→ **TASK REQUIREMENTS**
The expected answer is the set of lines in the data below between the line holding "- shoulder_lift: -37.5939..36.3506" and the line holding "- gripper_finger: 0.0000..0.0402", inclusive, written out exactly.

→ **DATA IN THIS EXERCISE**
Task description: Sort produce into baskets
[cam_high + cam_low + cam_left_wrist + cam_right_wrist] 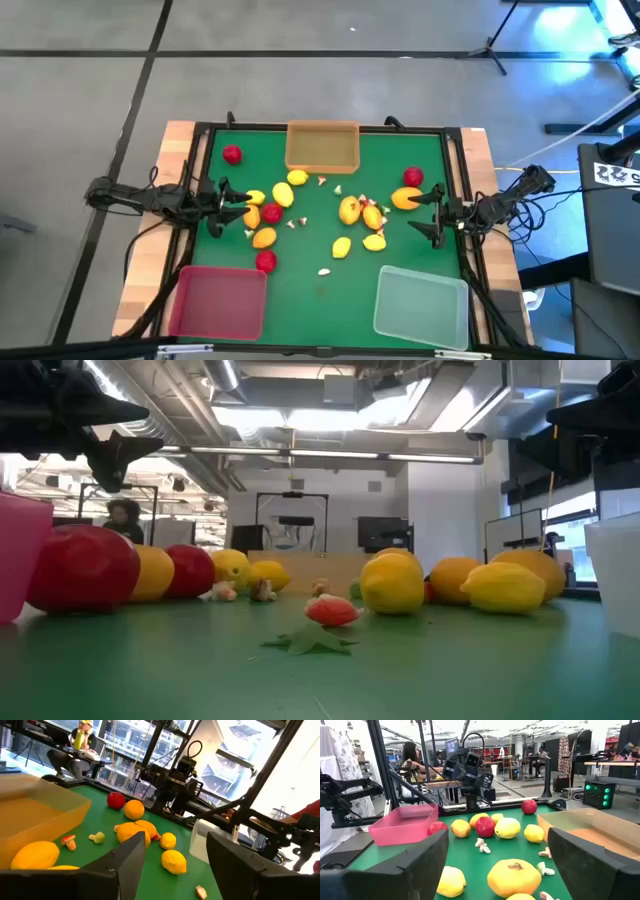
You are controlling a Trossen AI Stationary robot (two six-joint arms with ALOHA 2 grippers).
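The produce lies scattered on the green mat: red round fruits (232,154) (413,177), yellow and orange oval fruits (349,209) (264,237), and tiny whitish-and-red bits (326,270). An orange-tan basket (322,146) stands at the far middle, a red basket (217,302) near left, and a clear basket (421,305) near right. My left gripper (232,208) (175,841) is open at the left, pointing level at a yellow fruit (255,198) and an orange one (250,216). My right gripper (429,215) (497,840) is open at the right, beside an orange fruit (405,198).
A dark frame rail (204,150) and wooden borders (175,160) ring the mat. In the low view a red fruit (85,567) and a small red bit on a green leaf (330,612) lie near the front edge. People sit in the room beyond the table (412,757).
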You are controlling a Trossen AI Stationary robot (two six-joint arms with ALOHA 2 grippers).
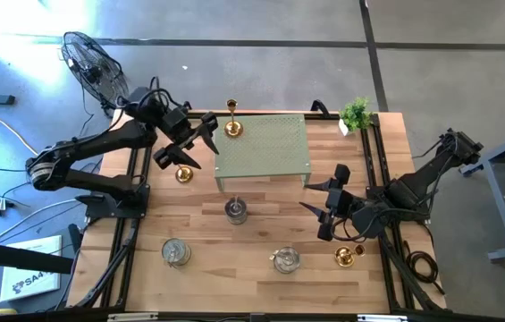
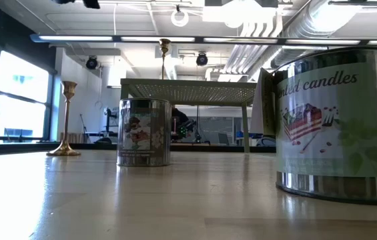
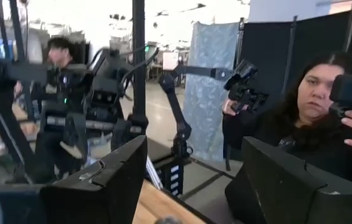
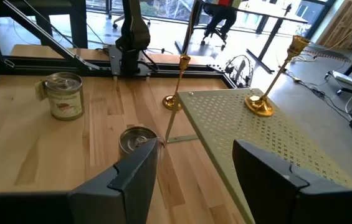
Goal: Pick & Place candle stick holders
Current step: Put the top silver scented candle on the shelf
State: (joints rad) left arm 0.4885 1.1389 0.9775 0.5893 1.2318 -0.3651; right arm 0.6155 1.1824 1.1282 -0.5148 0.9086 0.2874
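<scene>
One gold candle stick holder (image 1: 231, 125) stands by its round base on the far left corner of a green perforated stand (image 1: 265, 148). Another (image 1: 183, 173) stands on the table left of the stand, a third (image 1: 349, 257) near the right front. Three silvery tin holders (image 1: 236, 210) (image 1: 177, 253) (image 1: 286, 259) sit on the wood. My left gripper (image 1: 194, 148) hovers open in the air beside the stand's left edge, and its wrist view shows nothing between its fingers (image 3: 101, 186). My right gripper (image 1: 319, 201) hangs open off the stand's near right corner, empty (image 4: 194, 180).
A small green plant (image 1: 356, 113) stands at the far right corner. Black rails (image 1: 136, 206) run along both table sides. A fan (image 1: 96, 67) stands on the floor at the left. The left wrist view shows a person (image 3: 316, 99) beyond the table holding a device.
</scene>
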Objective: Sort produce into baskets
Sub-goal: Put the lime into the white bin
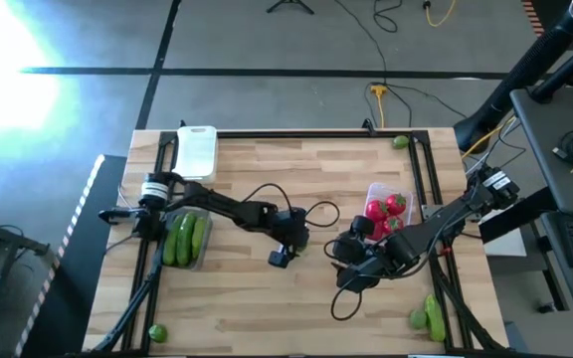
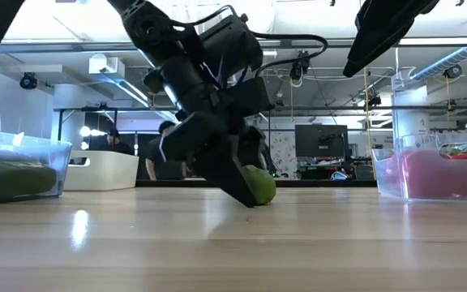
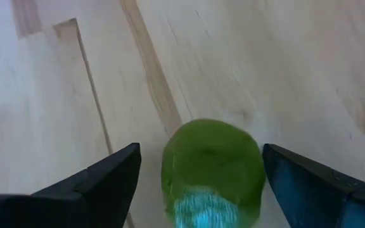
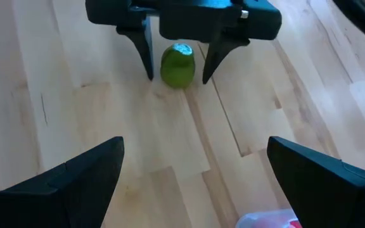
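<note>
I am lowering nothing and gripping nothing: my left claw [image 1: 283, 257] is sitting low at the middle of the bench [image 1: 267, 308] with its fingers [image 3: 100, 183] spread wide on either side of a lime [image 4: 178, 65], which is resting on the wood between them, untouched as far as I can see. My right claw [image 1: 351, 278] is hovering just beside it, fingers [image 4: 75, 174] also spread and holding nothing. Cucumbers [image 1: 184, 241] are lying in the clear tub [image 1: 205, 247] on my left, tomatoes [image 1: 386, 209] in the clear tub [image 1: 374, 189] on my right, and the white tray [image 1: 197, 151] is sitting at the far left corner.
</note>
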`<state>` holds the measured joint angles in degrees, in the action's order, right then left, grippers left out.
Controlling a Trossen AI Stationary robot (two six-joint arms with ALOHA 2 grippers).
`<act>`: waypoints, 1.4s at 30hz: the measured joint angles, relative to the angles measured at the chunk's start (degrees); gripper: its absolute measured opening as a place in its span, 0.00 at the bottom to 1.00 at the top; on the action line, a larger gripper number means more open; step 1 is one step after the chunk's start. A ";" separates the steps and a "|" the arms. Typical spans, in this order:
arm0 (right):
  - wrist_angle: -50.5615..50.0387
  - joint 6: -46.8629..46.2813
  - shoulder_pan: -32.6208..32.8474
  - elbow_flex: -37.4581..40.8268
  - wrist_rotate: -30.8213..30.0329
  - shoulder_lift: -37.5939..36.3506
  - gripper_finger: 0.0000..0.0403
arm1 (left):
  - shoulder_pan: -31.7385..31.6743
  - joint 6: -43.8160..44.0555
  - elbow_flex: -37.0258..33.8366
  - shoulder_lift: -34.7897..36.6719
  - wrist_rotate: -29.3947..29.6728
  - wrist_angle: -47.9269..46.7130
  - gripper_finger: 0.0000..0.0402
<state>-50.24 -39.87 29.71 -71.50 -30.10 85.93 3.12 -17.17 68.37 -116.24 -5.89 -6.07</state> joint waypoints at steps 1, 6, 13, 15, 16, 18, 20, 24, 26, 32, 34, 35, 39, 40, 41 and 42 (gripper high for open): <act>0.05 -0.03 0.00 0.00 -0.01 0.01 0.95 | 0.02 0.71 0.35 -0.37 -0.06 -0.05 0.77; 0.26 -0.10 0.00 0.02 0.01 0.02 0.95 | 0.09 3.13 1.05 -0.35 0.41 -1.22 0.66; 0.20 -0.69 0.02 0.02 0.10 0.04 0.95 | -0.94 4.50 0.41 6.84 8.21 -12.46 0.36; 0.09 -0.67 0.05 0.02 0.10 0.04 0.95 | -1.49 5.43 -0.83 10.79 8.47 -13.90 0.34; 0.13 -0.64 0.13 0.02 0.10 0.06 0.95 | -1.65 5.87 -1.70 13.07 8.53 -13.51 0.34; -0.02 -0.62 0.14 0.02 0.10 0.07 0.95 | -2.04 6.63 -3.26 18.12 8.59 -14.05 0.34; -0.10 -0.79 0.27 0.10 0.14 0.07 0.95 | -2.63 7.81 -4.92 23.53 10.77 -15.73 0.34; -0.09 -2.85 1.06 0.88 0.21 0.07 0.95 | -5.47 9.84 -8.69 34.93 23.65 -23.52 0.38; -0.03 -3.75 1.65 1.39 0.23 0.07 0.95 | -7.94 13.01 -10.19 39.79 30.09 -28.88 0.38; 2.11 -3.73 2.27 2.37 0.05 0.09 0.95 | -20.36 25.41 -15.71 48.47 38.02 -40.07 0.37; 3.19 -2.75 2.27 2.55 0.01 0.11 0.95 | -25.38 28.19 -17.90 49.31 37.99 -40.46 0.37; 3.70 -2.43 2.27 2.64 -0.05 0.12 0.95 | -27.78 29.11 -19.03 49.44 37.99 -39.98 0.37; 4.63 -1.06 2.27 3.15 -0.03 0.22 0.95 | -36.33 30.58 -21.55 48.28 37.98 -38.70 0.37; 4.70 -1.08 2.27 3.21 -0.05 0.22 0.95 | -38.25 30.60 -21.89 47.55 37.93 -38.83 0.37; 4.80 -1.10 2.27 3.31 -0.05 0.22 0.95 | -39.97 30.60 -22.03 46.78 37.85 -39.00 0.37; 4.78 -1.21 2.27 3.45 -0.04 0.22 0.95 | -41.50 30.60 -22.02 46.04 37.49 -38.80 0.37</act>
<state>-45.46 -41.08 31.99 -68.05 -30.14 86.15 -38.38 13.43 46.35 -70.20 31.60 -44.87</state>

→ **ANSWER BELOW**
  - shoulder_lift: -37.5939..36.3506
  - gripper_finger: 0.0000..0.0403
arm1 (left):
  - shoulder_pan: -31.7385..31.6743
  - joint 6: -43.8160..44.0555
  - elbow_flex: -37.0258..33.8366
  - shoulder_lift: -34.7897..36.6719
  - wrist_rotate: -29.3947..29.6728
  - wrist_angle: -47.9269..46.7130
  - gripper_finger: 0.0000..0.0402

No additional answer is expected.